I remember that it was there when we heard that a friend or neighbor needed help, perhaps brought on by an illness, or some other misfortune. We reasoned that if it affected our neighbors, it also affected us. I remember visiting families to ‘run by’ a meal, or to make plans for helping them in some other way. I knew of several times when a neighbor helped bring in a friend’s harvest, or split and stack some firewood. I even remember trying to find ways to earn some extra money to help when a family’s income stream suddenly stopped because of layoffs, or coalfield closures. This helped me see that mankind shows its best character when we help someone in need. It taught me that friends stick together during difficult times.
In those happy times, when friends or neighbors dropped by one of them might break out a guitar, a banjo, an autoharp, or dulcimer. That was a sign that the neighborhood may be in for an impromptu jam session. While the musicians sawed away on fiddles or hammered a tune on a five-string banjo, the kids danced flatfoot, or ‘clogged.’ One friend of mine could play any instrument by ear. It didn’t matter if it was a string, brass, woodwind, or percussion. I envied him since I had to learn to read music and practice to play anything and then still not perform near his level.
Some families I knew didn’t have a large porch, but they instead sat in chairs and on benches placed under a shade tree. Others used a stoop. To me the thing that made these evening events was much more than the mere location, but the ‘gathering’ itself. The scene of people sitting ‘out front’ was like an open invitation to others to join in a time of bonding. That makes for a strong community and ultimately a strong nation.
I remember when granny came out on the porch a couple of times during the day and swept it free of coal cinders deposited from the heavy clouds of smoke emulating from the passing coal-fired trains. Our home was only a block from the C&O railway that transported coal from the mines to the coal piers in Virginia. We had two steam-fired passenger trains and several steam-fired freight, and coal trains each day that went through town sending heavy blankets of smoke and cinders that blanketed everything.
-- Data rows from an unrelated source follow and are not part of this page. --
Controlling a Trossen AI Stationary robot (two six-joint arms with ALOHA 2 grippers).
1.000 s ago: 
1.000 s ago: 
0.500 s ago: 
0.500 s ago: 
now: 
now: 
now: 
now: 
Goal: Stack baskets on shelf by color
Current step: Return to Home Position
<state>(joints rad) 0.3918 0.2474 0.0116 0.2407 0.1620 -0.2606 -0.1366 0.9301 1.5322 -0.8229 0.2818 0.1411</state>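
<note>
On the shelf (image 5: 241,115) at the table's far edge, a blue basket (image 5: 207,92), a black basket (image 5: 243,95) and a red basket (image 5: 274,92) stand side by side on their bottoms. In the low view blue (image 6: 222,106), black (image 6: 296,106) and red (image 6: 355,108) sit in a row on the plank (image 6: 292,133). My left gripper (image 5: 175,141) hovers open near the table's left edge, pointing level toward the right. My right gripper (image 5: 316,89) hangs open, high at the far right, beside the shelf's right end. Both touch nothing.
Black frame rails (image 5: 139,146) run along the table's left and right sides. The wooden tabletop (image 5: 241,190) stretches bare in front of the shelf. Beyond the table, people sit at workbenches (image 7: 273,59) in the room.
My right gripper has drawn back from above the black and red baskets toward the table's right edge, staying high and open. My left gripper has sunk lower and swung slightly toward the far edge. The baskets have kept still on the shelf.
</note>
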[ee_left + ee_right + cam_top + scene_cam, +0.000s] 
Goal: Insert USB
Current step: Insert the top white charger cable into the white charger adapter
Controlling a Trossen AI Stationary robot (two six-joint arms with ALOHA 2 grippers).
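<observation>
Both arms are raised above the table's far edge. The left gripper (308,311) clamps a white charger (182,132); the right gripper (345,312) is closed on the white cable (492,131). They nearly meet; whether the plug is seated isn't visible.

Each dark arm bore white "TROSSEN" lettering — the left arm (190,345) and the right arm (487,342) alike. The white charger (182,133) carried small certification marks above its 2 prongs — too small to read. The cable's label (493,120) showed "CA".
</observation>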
Granny swept the porch to insure it stayed clean enough for the guests that might come by later in the evening. She did not want to give the impression she was not a good housekeeper.
Today, we are all too busy to have these porch visits. After the war appliances were sold to us to save us time, but I think they tied us up, instead. Now we are glued to televisions, video games, cell phones, computers, and in some cases our jobs. The stores that used to close at five are now open late if they close at all. Today, people live in houses or apartments for years and don’t even know their neighbors. The closeness of family and the richness of life was measured by our friends and our experiences, but those are disappearing. The front porch was our life’s antenna but we have lost our reception of what counts. I’m talking about family. It’s a sad thing when kids grow up, leave town and don’t look back.